Voici l'heure venue de publier SI LA MISÈRE HUMAINE, tome III, de mon JOURNAL D'UN PRÊTRE. La misère humaine : ceux-là seuls qui l'ont assumée, la leur propre ou celle des autres, ont le droit d'en parler. Infiniment plus qu'une réussite littéraire, le résultat valable de la publication d'un livre n'est-il pas de frapper l'opinion, de susciter des vocations, de pacifier les cœurs meurtris ?

Gardant les vaches à Ustaritz pendant l'été de 1938, je lisai la biographie du Père Chocart, missionnaire en Chine. Enthousiasmé par lui, je rêvai à mon tour d'aller porter l'Evangile sur les rives du Fleuve Bleu. Les aléas de la guerre mondiale en ont décidé autrement. « L'événement c'est Dieu. » Ce mot de Péguy m'a toujours fasciné.

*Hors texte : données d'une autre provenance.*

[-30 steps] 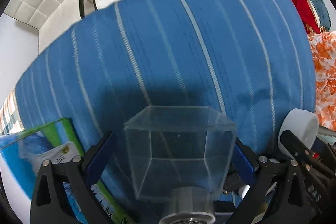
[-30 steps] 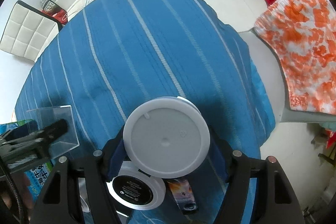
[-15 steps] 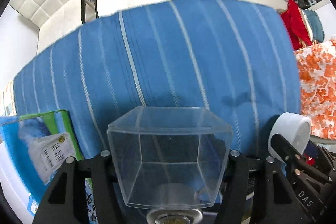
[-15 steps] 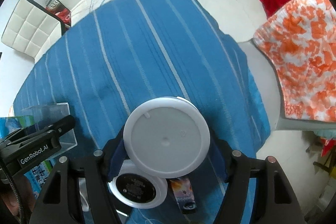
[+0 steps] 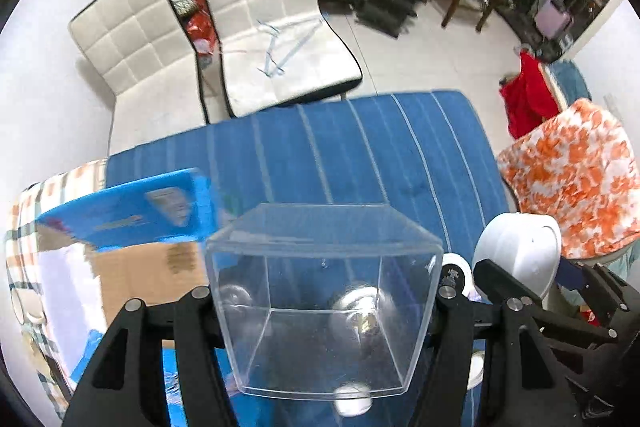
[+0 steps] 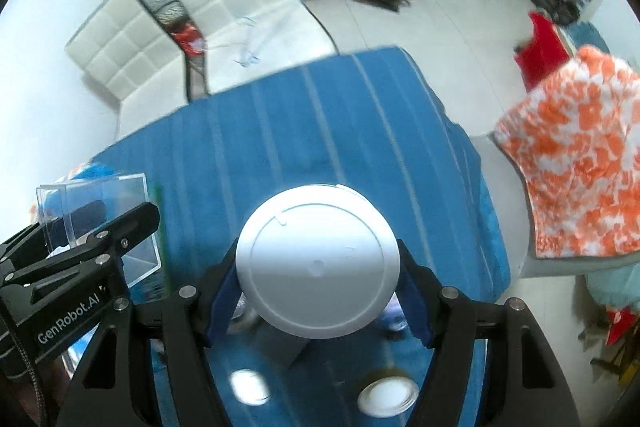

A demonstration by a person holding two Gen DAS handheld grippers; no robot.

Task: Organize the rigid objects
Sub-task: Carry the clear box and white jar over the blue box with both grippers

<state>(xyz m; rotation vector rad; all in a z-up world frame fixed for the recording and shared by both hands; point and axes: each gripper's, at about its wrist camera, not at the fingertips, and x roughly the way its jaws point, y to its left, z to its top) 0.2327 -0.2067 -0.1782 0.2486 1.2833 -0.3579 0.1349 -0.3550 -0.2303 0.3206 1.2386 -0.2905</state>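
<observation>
A clear plastic box (image 5: 324,307) hangs above the blue striped cloth (image 5: 344,155), gripped on both sides by my left gripper (image 5: 324,311). It also shows at the left of the right wrist view as the clear box (image 6: 100,203) with the left gripper (image 6: 92,255) around it. A round white container (image 6: 318,267) is lifted off the cloth with my right gripper (image 6: 318,291) shut on its sides. In the left wrist view the white container (image 5: 520,251) sits at the right. Small jars lie blurred on the cloth below.
A blue carton (image 5: 132,211) and a brown cardboard box (image 5: 148,275) lie at the left. White padded chairs (image 5: 256,39) stand beyond the table's far edge. An orange-flowered cloth (image 6: 576,163) covers a seat at the right. A white-lidded jar (image 6: 386,397) rests near the table's front.
Both grippers have risen well above the table with their loads, so the chairs and floor come into view. The left jaws closed onto the clear box early on.
</observation>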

La veille de son départ pour le Yunnam, le Père Chocart écrivait sur son carnet de notes dans la chapelle des Missions étrangères de la rue du Bac à Paris : « Passer les mers, sauver une âme et mourir. »

Au soir d'un long, amer mais exaltant voyage, je n'ai plus qu'une ambition : lancer ce livre, comme on jette une bouteille à la mer, sauver une âme et mourir.